Thread: Minimum selectivity estimate for LIKE 'prefix%'
Peter complained awhile back about unrealistically small selectivity estimates for LIKE with a fixed-prefix pattern: http://archives.postgresql.org/pgsql-hackers/2007-12/msg00939.php I had suspected that this was related to the locale-specific problems we fixed a few months ago, but having finally had a chance to look at the data off-list, there doesn't seem to be any such component to the problem. What it boils down to is that when we generate a range constraint based on the prefix, such as col >= 'prefix' AND col < 'prefiy' if the prefix is more than a few characters long then the two endpoint values are indistinguishable as far as comparison to the histogram is concerned, and so we come out with a selectivity estimate that is zero to within roundoff error. This is unreasonably optimistic and can lead to bad plan choices. What I propose doing about this is a small variant on Peter's original suggestion: compute the estimated selectivity for col = 'prefix' and clamp the result of prefix_selectivity to be at least that. This is plausible on intuitive grounds since the range constraint must surely include at least these values. Furthermore, it eliminates what had been an entirely ad-hoc choice of a lower bound (the code was clamping to at least 1e-10, which is surely unreasonably optimistic). The end result of this, for the case Peter is interested in where there are no especially common values, is that the minimum selectivity estimate for LIKE 'prefix%' will be essentially 1/ndistinct where ndistinct is the estimated number of distinct values in the column, because that's what eqsel() does in such cases. I attach a proposed patch against HEAD for this. It's a bit long but most of the bulk is refactoring eqsel() to make it easy to use from prefix_selectivity(). The intellectual content is just in the last diff hunk. To help out Peter's client, who's running 8.1.x, we'd have to backpatch at least that far. We backpatched the last round of LIKE selectivity fixes to 8.1, so I don't have too much hesitation about doing the same here. Comments? regards, tom lane
Attachment
Am Donnerstag, 6. März 2008 schrieb Tom Lane: > To help out Peter's client, who's running 8.1.x, we'd have to backpatch > at least that far. We backpatched the last round of LIKE selectivity > fixes to 8.1, so I don't have too much hesitation about doing the same > here. Thanks for the offer. Personally, I'd be OK with not backpatching and dealing with the patch myself. We've patched that area before, but I'm not sure what the original cause of that was, but this here sounds more like a feature improvement.

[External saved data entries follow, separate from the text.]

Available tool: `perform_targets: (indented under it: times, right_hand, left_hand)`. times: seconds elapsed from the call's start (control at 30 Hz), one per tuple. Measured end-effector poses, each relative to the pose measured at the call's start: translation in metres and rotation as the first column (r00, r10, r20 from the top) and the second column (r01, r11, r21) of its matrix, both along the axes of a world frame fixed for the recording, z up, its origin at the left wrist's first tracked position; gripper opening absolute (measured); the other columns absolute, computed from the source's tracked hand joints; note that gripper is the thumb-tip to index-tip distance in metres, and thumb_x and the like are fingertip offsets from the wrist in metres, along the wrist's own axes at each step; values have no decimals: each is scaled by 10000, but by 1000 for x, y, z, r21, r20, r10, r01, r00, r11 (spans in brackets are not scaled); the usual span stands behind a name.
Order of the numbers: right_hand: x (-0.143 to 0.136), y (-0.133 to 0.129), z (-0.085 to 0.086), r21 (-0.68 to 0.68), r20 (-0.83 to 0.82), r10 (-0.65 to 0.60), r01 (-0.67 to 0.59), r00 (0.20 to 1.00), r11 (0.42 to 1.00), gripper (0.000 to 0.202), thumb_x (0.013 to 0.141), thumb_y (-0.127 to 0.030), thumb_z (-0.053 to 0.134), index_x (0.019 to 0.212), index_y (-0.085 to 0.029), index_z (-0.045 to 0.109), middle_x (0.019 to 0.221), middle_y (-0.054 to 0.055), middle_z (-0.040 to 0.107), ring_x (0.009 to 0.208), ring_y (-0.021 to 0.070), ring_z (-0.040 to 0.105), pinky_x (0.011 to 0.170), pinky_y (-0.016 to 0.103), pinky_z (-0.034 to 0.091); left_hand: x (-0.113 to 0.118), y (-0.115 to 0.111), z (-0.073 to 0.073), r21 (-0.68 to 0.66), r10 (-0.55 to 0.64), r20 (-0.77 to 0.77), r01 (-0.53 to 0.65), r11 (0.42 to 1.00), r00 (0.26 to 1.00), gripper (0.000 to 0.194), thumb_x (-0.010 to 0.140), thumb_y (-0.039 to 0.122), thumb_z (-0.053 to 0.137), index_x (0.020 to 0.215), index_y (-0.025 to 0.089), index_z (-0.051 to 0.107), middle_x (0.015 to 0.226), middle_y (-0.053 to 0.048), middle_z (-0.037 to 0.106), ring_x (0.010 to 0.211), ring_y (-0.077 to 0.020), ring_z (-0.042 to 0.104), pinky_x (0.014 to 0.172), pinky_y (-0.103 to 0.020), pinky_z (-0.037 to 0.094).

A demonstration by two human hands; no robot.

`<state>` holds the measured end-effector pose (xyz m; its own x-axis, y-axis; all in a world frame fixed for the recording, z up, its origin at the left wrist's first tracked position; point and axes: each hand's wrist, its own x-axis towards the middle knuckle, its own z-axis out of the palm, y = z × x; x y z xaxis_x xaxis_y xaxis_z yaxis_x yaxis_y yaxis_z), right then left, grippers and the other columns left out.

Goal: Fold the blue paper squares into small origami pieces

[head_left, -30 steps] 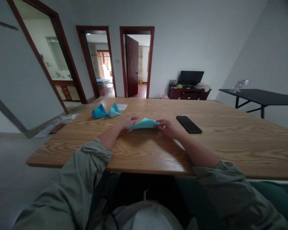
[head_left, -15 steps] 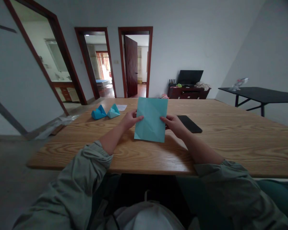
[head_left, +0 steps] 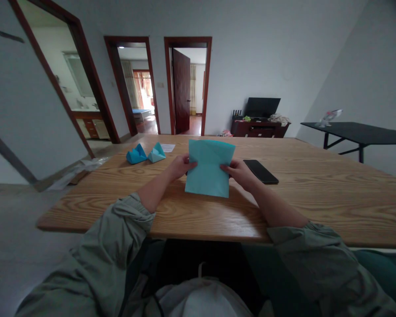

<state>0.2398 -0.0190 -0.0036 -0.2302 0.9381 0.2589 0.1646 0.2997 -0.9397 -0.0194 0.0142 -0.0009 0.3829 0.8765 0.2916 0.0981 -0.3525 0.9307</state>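
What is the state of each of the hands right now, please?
Left hand: closed on the left edge of the light blue paper sheet.
Right hand: closed on the sheet's right edge, holding it upright above the wooden table.

Dim, flat indoor light; brightest through far doorways (head_left: 145, 88). Soft sheen on wooden table (head_left: 317, 193). Strong wide-angle bending at edges, corners darkened. Focus acceptable throughout.
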Motion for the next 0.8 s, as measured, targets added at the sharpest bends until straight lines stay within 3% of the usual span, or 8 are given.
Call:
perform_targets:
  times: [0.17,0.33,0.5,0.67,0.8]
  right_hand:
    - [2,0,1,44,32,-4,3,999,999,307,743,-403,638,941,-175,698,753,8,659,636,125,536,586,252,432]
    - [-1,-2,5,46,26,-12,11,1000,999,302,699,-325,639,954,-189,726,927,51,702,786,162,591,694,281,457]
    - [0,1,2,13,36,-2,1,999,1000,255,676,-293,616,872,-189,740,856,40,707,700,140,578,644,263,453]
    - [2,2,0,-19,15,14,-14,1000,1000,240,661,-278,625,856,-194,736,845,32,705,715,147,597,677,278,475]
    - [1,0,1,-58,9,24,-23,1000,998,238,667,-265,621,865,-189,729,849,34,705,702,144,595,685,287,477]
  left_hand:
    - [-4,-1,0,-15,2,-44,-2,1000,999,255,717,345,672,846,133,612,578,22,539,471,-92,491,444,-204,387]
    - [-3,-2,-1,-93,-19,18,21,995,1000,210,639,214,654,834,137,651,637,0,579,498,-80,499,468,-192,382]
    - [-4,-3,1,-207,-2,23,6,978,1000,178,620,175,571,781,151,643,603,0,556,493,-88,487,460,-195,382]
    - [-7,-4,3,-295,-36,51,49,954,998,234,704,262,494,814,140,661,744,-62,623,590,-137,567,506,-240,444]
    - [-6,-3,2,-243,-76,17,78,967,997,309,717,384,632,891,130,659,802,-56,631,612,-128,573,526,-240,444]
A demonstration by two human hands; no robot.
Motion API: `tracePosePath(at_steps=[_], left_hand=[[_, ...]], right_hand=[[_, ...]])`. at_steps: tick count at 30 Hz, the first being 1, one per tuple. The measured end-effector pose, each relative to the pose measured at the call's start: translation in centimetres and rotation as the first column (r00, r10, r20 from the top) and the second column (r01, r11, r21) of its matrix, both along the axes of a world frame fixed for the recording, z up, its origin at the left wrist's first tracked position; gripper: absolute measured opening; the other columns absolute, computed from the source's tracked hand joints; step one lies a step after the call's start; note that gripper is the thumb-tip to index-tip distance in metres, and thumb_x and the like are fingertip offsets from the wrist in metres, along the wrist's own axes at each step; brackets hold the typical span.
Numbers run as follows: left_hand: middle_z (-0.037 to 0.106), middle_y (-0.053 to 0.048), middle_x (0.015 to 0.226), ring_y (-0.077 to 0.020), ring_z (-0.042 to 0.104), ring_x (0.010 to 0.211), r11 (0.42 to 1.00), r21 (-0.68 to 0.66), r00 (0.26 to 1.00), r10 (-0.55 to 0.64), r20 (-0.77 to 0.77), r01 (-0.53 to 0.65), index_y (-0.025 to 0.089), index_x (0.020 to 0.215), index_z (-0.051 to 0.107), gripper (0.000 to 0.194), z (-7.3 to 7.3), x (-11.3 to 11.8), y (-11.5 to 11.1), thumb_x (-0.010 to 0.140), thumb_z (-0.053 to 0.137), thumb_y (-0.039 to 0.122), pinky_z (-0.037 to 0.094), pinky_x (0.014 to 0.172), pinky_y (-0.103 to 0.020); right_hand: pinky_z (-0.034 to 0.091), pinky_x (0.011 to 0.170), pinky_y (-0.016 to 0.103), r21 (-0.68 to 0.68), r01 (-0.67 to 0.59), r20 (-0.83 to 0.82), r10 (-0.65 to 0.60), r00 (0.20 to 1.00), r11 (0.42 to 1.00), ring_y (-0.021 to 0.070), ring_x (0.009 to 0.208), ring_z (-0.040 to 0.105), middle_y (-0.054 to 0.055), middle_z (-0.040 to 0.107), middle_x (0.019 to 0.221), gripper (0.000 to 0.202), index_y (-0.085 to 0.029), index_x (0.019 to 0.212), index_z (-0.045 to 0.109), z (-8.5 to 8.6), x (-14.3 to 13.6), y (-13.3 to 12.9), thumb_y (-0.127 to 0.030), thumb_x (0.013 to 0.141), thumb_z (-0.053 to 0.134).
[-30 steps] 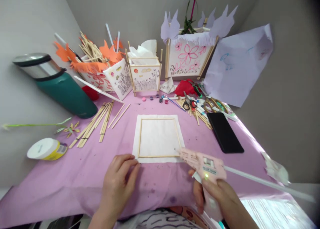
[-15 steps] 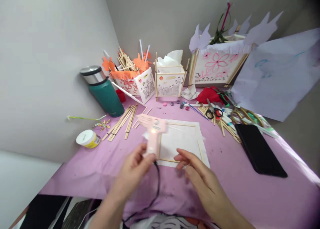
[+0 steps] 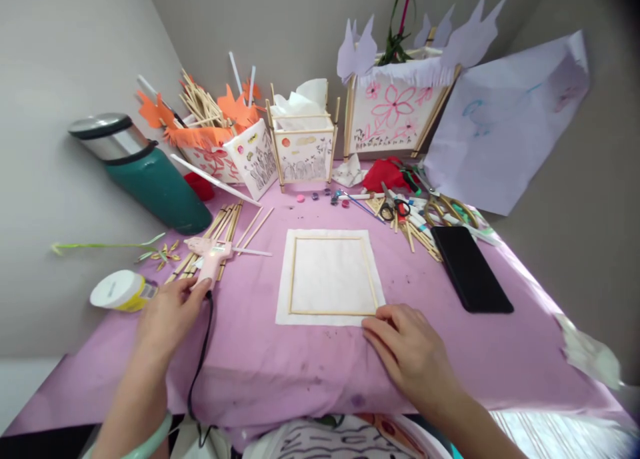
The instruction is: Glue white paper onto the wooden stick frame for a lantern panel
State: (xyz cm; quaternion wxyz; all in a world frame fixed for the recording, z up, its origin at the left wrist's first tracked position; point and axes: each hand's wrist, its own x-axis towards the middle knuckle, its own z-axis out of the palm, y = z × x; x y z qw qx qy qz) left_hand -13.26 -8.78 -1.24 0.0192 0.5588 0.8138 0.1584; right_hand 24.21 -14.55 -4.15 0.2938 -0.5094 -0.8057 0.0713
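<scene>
A pink glue gun point(image 3: 213, 255) with a clear glue stick and a black cord is at the left, beside the bundled wooden sticks. My left hand point(image 3: 175, 305) is closed around its handle. In front of me lies a white sheet point(image 3: 330, 275), flat on the cloth, with a square frame of thin wooden sticks point(image 3: 330, 313) on it. My right hand point(image 3: 407, 342) is at the sheet's near right corner, thumb and fingers closed on the corner of sheet and frame.
To the left stand a teal bottle point(image 3: 160, 189) and a white-and-yellow jar point(image 3: 123, 291). Paper-sided stick boxes point(image 3: 305, 155) line the back. Scissors point(image 3: 393, 209), loose sticks and a black phone point(image 3: 470, 269) lie at the right on the purple cloth point(image 3: 295, 365).
My left hand has carried the glue gun left, from over the sheet to beside the bundled sticks. My right hand has come down onto the sheet's corner. The view has shifted.
</scene>
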Motion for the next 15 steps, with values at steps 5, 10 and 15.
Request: tracePosePath(at_steps=[5,10,15], left_hand=[[0.061,-0.009,0.096,-0.024,0.058,0.088,0.9,0.343,0.96,-0.224,-0.165,0.269,0.018,0.096,0.065,0.025,0.7,5.9,-2.0,0.088,0.052,0.038,0.045,0.079,-0.037],[0.061,-0.007,0.095,-0.022,0.051,0.092,0.651,0.235,0.662,-0.748,0.04,0.722,0.02,0.097,0.064,0.013,0.3,12.6,-3.5,0.085,0.059,0.021,0.044,0.081,-0.038],[0.06,-0.007,0.1,-0.0242,0.047,0.094,0.645,0.151,0.634,-0.764,0.121,0.749,0.019,0.094,0.064,0.013,-0.2,15.0,-3.3,0.082,0.064,0.021,0.042,0.082,-0.043]], right_hand=[[0.03,0.068,0.034,0.037,-0.076,0.109,0.071,0.991,0.996,0.0186,0.074,0.044,0.006,0.056,0.08,0.024,-0.017,0.082,0.065,-0.2,-0.7,0.8,-0.012,0.091,0.044],[0.028,0.068,0.035,0.088,-0.13,0.181,0.113,0.977,0.988,0.0194,0.073,0.044,0.007,0.056,0.078,0.022,-0.016,0.078,0.063,-0.7,-0.7,1.3,-0.01,0.09,0.045],[0.03,0.068,0.034,0.119,-0.083,0.116,0.069,0.991,0.989,0.0198,0.075,0.045,0.007,0.055,0.077,0.018,-0.014,0.077,0.061,-0.4,-1.1,1.9,-0.014,0.09,0.049]])
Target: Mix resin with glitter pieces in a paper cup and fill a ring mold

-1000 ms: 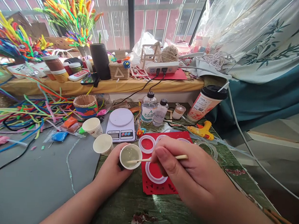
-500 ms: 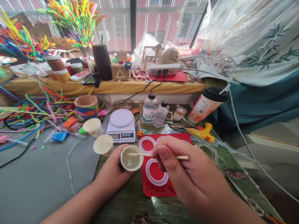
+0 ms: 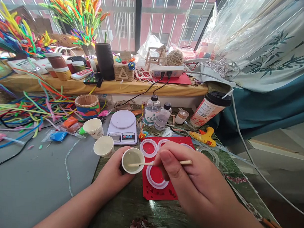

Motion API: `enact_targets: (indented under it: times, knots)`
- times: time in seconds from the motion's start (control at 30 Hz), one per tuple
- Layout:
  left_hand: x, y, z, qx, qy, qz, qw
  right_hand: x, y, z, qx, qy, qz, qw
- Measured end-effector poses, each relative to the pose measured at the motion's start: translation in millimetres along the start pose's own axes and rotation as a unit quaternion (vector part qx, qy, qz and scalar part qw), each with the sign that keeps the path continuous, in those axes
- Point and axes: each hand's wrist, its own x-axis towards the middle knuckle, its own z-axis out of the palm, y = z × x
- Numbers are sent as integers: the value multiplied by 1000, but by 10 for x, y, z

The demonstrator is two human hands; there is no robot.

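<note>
My left hand (image 3: 119,170) is wrapped round a paper cup (image 3: 124,170) that holds a cloudy, pale liquid (image 3: 132,158). Between the thumb and fingers of my right hand (image 3: 186,169) is a thin wooden stick (image 3: 147,164); its tip reaches into the cup, near the front of the liquid. Under and beyond my right hand lies a red sheet (image 3: 159,194) with several white ring-shaped molds, one mold (image 3: 148,148) at its back left and another mold (image 3: 156,183) partly behind my fingers. Two more paper cups, a nearer cup (image 3: 104,147) and a farther cup (image 3: 93,127), stand left of my left hand.
Behind the cups sits a white kitchen scale (image 3: 122,126). Two clear bottles, one labelled bottle (image 3: 151,115) and one smaller bottle (image 3: 163,117), stand right of it. A yellow glue gun (image 3: 205,137) and a lidded drink cup (image 3: 209,108) are farther right. Colourful pipe cleaners (image 3: 24,113) cover the left.
The stick's tip has moved from the back of the liquid toward the front of the cup. Both hands keep their grips, and the whole view has shifted slightly.
</note>
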Motion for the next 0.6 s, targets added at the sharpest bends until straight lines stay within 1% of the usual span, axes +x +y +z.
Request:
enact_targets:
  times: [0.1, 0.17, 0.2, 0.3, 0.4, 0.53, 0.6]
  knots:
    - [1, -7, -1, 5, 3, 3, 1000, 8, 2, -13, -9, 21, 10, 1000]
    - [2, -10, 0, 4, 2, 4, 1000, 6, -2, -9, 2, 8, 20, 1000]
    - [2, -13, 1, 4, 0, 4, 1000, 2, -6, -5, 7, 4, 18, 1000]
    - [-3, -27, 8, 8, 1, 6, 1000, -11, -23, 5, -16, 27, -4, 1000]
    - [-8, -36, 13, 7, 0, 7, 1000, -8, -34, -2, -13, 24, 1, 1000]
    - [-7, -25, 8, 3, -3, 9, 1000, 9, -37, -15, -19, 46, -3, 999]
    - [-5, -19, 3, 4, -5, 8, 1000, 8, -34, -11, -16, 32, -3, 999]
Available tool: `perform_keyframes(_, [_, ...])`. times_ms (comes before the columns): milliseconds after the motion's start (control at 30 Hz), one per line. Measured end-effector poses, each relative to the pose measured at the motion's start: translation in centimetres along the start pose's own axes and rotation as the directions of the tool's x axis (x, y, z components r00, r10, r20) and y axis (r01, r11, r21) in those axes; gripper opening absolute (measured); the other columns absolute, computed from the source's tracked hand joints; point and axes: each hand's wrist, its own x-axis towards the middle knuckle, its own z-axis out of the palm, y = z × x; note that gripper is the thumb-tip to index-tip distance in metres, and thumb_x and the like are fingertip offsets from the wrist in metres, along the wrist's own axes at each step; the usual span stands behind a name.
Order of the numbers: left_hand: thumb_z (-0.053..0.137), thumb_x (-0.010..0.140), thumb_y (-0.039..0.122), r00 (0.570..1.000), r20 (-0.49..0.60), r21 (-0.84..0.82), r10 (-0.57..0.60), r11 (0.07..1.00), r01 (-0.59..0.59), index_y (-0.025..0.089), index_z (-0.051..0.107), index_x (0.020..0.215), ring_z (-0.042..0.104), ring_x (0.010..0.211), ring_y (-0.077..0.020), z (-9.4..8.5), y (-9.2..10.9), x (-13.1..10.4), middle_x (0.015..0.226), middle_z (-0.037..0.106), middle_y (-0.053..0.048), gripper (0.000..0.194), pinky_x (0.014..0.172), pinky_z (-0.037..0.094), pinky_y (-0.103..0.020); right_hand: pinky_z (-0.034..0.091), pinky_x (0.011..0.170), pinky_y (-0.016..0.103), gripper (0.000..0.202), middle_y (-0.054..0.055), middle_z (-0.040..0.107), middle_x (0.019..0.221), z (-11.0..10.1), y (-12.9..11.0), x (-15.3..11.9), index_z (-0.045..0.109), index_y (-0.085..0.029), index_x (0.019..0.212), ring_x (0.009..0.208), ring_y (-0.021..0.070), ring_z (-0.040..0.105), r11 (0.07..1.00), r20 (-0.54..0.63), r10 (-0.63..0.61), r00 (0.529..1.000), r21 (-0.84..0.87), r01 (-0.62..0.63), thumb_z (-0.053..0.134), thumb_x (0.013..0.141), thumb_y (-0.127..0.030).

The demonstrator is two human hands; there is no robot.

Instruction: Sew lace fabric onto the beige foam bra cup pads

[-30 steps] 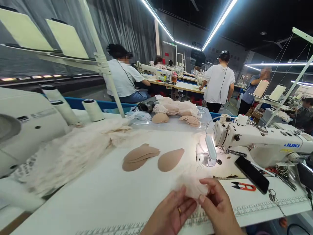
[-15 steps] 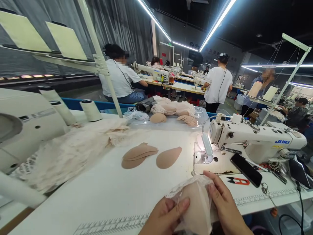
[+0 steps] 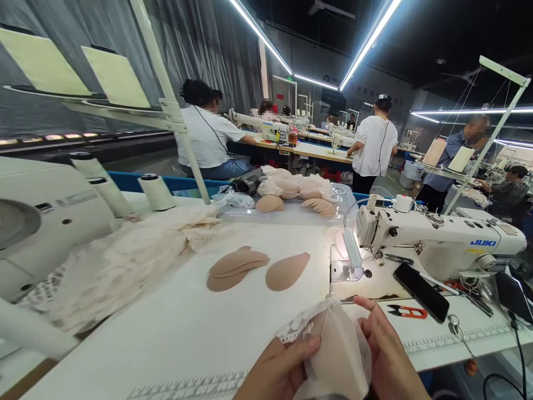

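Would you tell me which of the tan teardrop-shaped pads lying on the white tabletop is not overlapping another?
It is the single pad nearer the sewing machine, lying by itself; the other pads overlap in a pile to its left.

Left hand (image 3: 287,364) clasping; right hand (image 3: 386,347) curled (forefinger (image 3: 368,305) extended).

A rounded cup of sheer off-white mesh over smooth beige padding (image 3: 338,351), trimmed with white openwork lace (image 3: 296,329), is held up between the hands (image 3: 281,369), in front of the white JUKI sewing machine (image 3: 441,236). Its domed side bulges upward, a pale seam runs lengthwise, and the lace edges its upper left.
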Motion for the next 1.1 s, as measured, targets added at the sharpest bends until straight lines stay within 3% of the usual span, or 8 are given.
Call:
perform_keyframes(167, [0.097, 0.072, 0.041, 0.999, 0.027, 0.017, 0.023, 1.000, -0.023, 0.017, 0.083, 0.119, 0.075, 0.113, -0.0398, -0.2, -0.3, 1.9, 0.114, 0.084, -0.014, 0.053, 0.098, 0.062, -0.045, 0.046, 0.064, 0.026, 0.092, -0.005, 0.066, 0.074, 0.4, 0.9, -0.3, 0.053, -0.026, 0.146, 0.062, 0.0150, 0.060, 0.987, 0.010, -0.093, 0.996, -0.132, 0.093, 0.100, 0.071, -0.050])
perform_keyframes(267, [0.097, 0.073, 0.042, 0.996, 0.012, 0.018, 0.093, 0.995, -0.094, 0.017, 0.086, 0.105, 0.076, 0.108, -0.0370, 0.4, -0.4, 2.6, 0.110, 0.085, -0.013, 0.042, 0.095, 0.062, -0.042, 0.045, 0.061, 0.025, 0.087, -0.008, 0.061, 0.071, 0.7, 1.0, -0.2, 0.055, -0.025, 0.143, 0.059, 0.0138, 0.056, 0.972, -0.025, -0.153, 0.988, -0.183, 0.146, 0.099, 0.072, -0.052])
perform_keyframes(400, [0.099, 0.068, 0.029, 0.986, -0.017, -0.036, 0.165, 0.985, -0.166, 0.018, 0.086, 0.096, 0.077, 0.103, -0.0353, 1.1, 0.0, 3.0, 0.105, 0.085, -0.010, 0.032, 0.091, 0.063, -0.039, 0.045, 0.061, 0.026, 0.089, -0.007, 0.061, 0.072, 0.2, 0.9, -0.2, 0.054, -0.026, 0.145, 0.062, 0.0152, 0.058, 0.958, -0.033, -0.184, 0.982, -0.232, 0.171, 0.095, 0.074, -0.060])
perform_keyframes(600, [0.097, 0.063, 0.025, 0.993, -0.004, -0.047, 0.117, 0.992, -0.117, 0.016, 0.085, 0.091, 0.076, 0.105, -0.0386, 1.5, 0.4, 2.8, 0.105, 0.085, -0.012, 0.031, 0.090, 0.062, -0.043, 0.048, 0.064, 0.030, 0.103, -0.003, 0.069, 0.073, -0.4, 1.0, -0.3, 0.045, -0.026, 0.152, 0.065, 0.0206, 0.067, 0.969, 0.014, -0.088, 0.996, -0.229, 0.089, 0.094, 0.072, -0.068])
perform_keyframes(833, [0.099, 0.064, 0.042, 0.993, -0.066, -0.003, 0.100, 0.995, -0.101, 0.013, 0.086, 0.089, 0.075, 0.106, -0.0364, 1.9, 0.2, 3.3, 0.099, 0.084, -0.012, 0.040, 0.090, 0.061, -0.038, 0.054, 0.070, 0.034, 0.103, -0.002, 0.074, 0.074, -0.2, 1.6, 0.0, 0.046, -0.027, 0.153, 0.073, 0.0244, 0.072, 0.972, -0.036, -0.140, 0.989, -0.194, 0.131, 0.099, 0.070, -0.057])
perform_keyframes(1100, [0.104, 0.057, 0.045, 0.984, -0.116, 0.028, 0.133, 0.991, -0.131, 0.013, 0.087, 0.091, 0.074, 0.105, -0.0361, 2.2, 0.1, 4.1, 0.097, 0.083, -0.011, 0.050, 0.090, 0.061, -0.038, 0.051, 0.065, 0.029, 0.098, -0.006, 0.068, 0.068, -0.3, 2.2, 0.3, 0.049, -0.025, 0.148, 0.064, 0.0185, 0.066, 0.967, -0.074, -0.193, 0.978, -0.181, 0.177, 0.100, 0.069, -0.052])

Am Donnerstag, 6. März 2008 schrieb Tom Lane: > I attach a proposed patch against HEAD for this. It's a bit long > but most of the bulk is refactoring eqsel() to make it easy to use from > prefix_selectivity(). The intellectual content is just in the last > diff hunk. Looking at the patch as committed here <http://anoncvs.postgresql.org/cvsweb.cgi/pgsql/src/backend/utils/adt/selfuncs.c.diff?r1=1.243;r2=1.244>, I am confused by one hunk: *************** prefix_selectivity(VariableStatData *var *** 4452,4468 **** * "x < greaterstr". *------- */ - cmpopr = get_opfamily_member(opfamily, vartype, vartype, - BTLessStrategyNumber); - if (cmpopr == InvalidOid) - elog(ERROR, "no < operator for opfamily %u", opfamily); - fmgr_info(get_opcode(cmpopr), &opproc); - greaterstrcon = make_greater_string(prefixcon, &opproc); if (greaterstrcon) { Selectivity topsel; topsel = ineq_histogram_selectivity(vardata, &opproc, false, greaterstrcon->constvalue, greaterstrcon->consttype); --- 4503,4519 ---- * "x < greaterstr". *------- */ greaterstrcon = make_greater_string(prefixcon, &opproc); if (greaterstrcon) { Selectivity topsel; + cmpopr = get_opfamily_member(opfamily, vartype, vartype, + BTLessStrategyNumber); + if (cmpopr == InvalidOid) + elog(ERROR, "no < operator for opfamily %u", opfamily); + fmgr_info(get_opcode(cmpopr), &opproc); + topsel = ineq_histogram_selectivity(vardata, &opproc, false, greaterstrcon->constvalue, greaterstrcon->consttype); make_greater_string() is documented as * The caller must provide the appropriate "less than" comparison function * for testing the strings. but using the new code flow it appears that opproc would still refer to the >= operator looked up earlier. The 8.1 code calls this variable ltproc because it didn't need the >= operator. Perhaps using two variables would also be clearer here.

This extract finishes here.